[What needs to be done]:
Check every line below for the string "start". Copy the ones that have it.

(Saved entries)
= Beginning of Section =

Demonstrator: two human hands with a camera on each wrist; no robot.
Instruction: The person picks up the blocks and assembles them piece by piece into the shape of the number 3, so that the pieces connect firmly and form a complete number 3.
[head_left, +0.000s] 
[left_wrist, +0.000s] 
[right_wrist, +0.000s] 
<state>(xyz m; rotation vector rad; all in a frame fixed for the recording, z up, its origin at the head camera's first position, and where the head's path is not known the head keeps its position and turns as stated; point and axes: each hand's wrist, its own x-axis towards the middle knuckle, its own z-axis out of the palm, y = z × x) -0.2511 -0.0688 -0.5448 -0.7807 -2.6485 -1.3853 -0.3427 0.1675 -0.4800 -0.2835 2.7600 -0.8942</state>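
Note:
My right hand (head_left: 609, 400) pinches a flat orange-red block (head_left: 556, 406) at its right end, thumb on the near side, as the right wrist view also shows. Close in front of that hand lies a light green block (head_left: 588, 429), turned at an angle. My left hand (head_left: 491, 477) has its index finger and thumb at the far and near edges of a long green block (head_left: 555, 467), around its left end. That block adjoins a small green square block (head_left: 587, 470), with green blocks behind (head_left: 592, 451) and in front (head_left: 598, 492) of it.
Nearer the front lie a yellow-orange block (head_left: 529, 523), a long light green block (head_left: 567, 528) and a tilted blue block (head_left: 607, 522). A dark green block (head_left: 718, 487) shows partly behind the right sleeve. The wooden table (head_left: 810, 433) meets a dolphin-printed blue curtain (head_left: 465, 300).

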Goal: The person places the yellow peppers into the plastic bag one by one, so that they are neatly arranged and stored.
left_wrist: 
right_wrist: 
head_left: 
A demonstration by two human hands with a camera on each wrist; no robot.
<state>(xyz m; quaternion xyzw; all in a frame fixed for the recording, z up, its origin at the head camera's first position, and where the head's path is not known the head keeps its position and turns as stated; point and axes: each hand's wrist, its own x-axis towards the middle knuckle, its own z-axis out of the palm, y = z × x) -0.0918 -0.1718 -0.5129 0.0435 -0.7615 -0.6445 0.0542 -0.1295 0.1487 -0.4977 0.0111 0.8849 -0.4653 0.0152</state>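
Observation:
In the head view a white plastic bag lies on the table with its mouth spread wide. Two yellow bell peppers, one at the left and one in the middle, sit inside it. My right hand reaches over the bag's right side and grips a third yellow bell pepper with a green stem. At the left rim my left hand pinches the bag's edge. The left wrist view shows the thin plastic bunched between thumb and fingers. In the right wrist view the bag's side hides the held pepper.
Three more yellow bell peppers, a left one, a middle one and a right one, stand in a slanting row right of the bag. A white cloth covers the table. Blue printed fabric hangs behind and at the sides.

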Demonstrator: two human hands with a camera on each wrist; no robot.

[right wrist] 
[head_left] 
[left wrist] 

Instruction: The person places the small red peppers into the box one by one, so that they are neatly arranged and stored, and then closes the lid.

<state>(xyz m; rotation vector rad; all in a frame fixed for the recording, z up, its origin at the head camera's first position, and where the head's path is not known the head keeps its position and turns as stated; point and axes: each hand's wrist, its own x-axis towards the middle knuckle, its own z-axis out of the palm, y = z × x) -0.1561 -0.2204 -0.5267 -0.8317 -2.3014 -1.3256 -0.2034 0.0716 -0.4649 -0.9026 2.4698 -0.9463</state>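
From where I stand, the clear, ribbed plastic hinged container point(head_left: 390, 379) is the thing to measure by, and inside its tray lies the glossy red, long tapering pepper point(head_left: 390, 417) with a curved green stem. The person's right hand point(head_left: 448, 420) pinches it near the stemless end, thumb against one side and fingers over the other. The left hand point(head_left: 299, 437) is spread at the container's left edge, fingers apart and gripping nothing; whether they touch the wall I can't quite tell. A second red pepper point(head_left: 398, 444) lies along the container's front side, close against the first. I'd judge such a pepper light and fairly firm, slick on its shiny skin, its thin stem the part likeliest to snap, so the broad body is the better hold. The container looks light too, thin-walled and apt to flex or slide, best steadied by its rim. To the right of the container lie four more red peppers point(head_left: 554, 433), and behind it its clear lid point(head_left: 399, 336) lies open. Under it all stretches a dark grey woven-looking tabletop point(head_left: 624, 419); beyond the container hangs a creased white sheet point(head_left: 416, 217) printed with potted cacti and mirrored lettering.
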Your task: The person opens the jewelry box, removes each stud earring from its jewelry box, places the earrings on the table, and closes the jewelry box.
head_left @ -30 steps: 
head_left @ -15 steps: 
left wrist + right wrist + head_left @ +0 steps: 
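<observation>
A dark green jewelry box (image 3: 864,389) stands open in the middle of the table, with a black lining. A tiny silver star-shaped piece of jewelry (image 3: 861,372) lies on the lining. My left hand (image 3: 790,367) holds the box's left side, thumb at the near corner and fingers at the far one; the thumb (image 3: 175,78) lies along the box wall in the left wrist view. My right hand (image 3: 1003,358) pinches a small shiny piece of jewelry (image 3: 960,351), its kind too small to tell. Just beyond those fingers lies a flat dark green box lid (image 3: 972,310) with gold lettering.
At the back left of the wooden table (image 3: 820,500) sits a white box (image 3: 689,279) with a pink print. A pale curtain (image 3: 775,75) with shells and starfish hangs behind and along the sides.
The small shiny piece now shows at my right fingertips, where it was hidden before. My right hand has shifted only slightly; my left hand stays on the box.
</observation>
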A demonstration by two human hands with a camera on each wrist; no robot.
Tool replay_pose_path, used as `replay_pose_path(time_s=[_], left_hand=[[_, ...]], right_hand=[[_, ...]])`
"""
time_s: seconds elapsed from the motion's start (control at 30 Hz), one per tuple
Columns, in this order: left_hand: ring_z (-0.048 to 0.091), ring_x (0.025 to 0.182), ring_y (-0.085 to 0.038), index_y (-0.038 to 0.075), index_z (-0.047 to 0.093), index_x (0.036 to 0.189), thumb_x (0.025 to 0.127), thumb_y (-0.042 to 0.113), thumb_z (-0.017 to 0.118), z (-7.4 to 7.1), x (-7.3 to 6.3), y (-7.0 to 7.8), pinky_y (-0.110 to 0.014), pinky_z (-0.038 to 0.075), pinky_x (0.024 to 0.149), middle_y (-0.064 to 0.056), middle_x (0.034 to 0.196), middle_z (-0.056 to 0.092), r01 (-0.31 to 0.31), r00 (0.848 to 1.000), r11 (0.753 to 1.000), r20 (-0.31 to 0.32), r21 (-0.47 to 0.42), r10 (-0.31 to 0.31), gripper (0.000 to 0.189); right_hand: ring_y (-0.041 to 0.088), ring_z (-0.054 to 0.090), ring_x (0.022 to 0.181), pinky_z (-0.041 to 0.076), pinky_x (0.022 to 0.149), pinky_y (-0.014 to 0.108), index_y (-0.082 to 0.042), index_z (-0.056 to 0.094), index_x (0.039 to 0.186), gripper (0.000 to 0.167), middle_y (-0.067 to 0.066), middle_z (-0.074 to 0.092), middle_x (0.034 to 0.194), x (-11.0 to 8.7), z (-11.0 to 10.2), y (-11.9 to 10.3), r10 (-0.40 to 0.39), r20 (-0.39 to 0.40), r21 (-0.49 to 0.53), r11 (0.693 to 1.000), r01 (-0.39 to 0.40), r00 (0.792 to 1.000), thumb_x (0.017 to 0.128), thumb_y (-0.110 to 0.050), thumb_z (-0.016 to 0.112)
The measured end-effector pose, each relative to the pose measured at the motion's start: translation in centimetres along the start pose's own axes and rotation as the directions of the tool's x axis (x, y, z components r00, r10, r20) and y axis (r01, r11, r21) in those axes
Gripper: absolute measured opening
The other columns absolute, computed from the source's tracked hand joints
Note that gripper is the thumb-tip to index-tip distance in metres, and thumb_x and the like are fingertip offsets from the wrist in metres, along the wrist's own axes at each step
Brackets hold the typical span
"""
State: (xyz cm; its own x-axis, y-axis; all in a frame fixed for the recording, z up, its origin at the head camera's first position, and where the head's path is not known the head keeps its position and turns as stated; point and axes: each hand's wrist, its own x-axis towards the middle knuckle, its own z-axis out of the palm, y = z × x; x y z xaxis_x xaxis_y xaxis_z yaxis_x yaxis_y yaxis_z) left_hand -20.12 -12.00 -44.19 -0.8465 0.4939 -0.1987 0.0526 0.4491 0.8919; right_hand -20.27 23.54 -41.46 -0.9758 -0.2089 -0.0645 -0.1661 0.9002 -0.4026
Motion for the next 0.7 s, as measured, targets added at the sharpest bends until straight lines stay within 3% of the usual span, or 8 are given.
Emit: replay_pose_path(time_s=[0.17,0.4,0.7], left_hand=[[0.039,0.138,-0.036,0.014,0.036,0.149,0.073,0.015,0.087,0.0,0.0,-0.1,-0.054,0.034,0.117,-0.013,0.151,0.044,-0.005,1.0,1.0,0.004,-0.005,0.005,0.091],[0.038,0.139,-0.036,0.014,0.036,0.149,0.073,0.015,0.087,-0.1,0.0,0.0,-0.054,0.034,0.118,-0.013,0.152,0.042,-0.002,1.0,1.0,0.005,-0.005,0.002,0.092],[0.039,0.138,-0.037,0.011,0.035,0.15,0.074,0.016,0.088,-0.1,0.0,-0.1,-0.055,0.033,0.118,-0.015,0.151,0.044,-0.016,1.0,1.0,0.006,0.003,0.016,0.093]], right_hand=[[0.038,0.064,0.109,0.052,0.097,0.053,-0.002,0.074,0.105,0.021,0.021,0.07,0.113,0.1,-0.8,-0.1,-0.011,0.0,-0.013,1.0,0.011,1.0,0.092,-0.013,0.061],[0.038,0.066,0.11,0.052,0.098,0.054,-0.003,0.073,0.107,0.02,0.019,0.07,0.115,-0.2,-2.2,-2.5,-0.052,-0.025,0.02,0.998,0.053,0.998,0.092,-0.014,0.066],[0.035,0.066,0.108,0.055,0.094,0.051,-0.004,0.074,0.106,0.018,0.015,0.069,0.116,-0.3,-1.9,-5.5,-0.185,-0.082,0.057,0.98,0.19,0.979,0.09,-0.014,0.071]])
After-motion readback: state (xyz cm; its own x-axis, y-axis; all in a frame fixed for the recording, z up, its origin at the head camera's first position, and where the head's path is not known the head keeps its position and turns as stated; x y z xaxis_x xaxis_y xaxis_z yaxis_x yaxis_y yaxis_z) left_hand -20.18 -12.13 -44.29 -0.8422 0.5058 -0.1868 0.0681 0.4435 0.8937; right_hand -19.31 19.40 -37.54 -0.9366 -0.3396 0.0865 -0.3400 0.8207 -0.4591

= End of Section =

[Response]:
time_s: seconds elapsed from the motion's start (control at 30 Hz), one per tuple
The measured end-effector pose, each relative to the pose measured at the motion's start: translation in centimetres along the start pose's own axes and rotation as the directions of the tool's x axis (x, y, z components r00, r10, r20) and y axis (r01, r11, r21) in those axes

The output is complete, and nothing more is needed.